I cannot rub the strangeness from my sight
I got from looking through a pane of glass
I skimmed this morning from the drinking trough
And held against the world of hoary grass.
It melted, and I let it fall and break.
But I was well
Upon my way to sleep before it fell,
And I could tell
What form my dreaming was about to take.
Magnified apples appear and disappear,
Stem end and blossom end,
And every fleck of russet showing clear.
My instep arch not only keeps the ache,
It keeps the pressure of a ladder-round.
I feel the ladder sway as the boughs bend.
And I keep hearing from the cellar bin
The rumbling sound
Of load on load of apples coming in.
For I have had too much
Of apple-picking: I am overtired
Of the great harvest I myself desired.
There were ten thousand thousand fruit to touch,
Cherish in hand, lift down, and not let fall.
For all
That struck the earth,
No matter if not bruised or spiked with stubble,
Went surely to the cider-apple heap
As of no worth.
One can see what will trouble
This sleep of mine, whatever sleep it is.
Were he not gone,
The woodchuck could say whether it's like his
Long sleep, as I describe its coming on,
Or just some human sleep.

~ Robert Frost

More "keeping it real through poetry" at Great Kid Books with Mary Ann today, where she highlights April's Poetry Tag collection and sets the stage for the new and thrilling p*tag collection for teen readers, now available here!  Download the divine!

Friday, January 29, 2010

bringing poetry to the business of public education

Wallow in the delight of Poetry Friday today at Anastasia's 6-Traits...

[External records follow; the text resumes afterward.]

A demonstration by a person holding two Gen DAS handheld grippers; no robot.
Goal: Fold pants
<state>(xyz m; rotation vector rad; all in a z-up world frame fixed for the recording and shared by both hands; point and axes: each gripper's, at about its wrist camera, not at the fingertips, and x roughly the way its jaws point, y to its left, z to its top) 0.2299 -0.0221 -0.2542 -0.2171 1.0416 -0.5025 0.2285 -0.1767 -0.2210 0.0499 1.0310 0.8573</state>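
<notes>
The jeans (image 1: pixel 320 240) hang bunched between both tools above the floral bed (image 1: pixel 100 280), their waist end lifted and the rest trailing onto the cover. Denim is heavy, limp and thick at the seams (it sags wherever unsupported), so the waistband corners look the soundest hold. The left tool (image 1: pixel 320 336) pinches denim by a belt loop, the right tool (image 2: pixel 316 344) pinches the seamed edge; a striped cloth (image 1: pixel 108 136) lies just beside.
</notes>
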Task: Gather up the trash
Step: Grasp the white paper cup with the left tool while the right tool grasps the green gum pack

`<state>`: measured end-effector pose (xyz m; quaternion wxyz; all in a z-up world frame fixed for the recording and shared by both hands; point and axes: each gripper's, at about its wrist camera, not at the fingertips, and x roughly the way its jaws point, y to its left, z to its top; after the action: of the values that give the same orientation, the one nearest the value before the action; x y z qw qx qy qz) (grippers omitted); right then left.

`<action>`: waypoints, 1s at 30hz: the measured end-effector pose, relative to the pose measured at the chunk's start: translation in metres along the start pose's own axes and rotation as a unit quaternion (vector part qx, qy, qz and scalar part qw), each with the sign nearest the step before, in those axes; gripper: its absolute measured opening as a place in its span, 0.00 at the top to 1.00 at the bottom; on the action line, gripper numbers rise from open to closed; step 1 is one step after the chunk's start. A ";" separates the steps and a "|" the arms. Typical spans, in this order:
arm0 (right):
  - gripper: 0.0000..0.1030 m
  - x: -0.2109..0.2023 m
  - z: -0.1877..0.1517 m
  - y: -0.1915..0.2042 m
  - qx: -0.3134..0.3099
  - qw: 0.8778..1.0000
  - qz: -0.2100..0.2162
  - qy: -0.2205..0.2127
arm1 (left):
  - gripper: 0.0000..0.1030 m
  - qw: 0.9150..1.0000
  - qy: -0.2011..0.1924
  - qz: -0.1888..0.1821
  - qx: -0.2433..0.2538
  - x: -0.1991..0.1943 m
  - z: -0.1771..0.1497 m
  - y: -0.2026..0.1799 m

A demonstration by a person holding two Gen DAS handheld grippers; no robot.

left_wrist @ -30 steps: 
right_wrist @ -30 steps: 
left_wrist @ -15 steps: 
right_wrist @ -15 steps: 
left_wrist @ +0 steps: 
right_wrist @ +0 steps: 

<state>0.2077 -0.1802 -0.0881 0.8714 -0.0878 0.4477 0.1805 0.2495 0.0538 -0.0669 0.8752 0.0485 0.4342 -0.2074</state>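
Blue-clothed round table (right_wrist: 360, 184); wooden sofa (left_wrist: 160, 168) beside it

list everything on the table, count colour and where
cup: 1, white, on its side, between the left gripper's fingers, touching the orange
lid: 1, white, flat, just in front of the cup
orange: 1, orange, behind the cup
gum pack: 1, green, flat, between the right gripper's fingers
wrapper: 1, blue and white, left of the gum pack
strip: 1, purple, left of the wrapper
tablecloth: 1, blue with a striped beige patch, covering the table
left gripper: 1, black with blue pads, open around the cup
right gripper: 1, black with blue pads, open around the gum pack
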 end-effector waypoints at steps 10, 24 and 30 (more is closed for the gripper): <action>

I've decided that if the point of our public charter school proposal is a school that is, well, FUN, that the application should be too: full of concrete examples of what children and adults will actually be doing in our classrooms, and written using serious, appropriate educational lingo punctuated by POEMS. (We'll see what our consultant says about this wisdom of this decision.)

So I'm on the lookout for short poems that express our philosophy about education and public schooling in the era of global citizenship (all suggestions welcome). I've chosen poems so far by Ruth Krauss, Octavio Paz and Eve Merriam; last night I discovered this beauty by Robert Frost. I'm beginning to think that my early poetry education was sorely lacking; I keep "discovering" famous poems by famous poets that everyone else seems to know already. But even if I'd read this in high school, I'd want to be revisiting it now, approaching but well in advance of 50.

What Fifty Said

When I was young my teachers were the old.
I gave up fire for form till I was cold.
I suffered like a metal being cast.
I went to school to age to learn the past.

Now I am old my teachers are the young.
What can't be molded must be cracked and sprung.
I strain at lessons fit to start a suture.
I go to school to youth to learn the future.

~ Robert Frost

I wonder what beauties I can scare up for the Finance & Facility section of the application?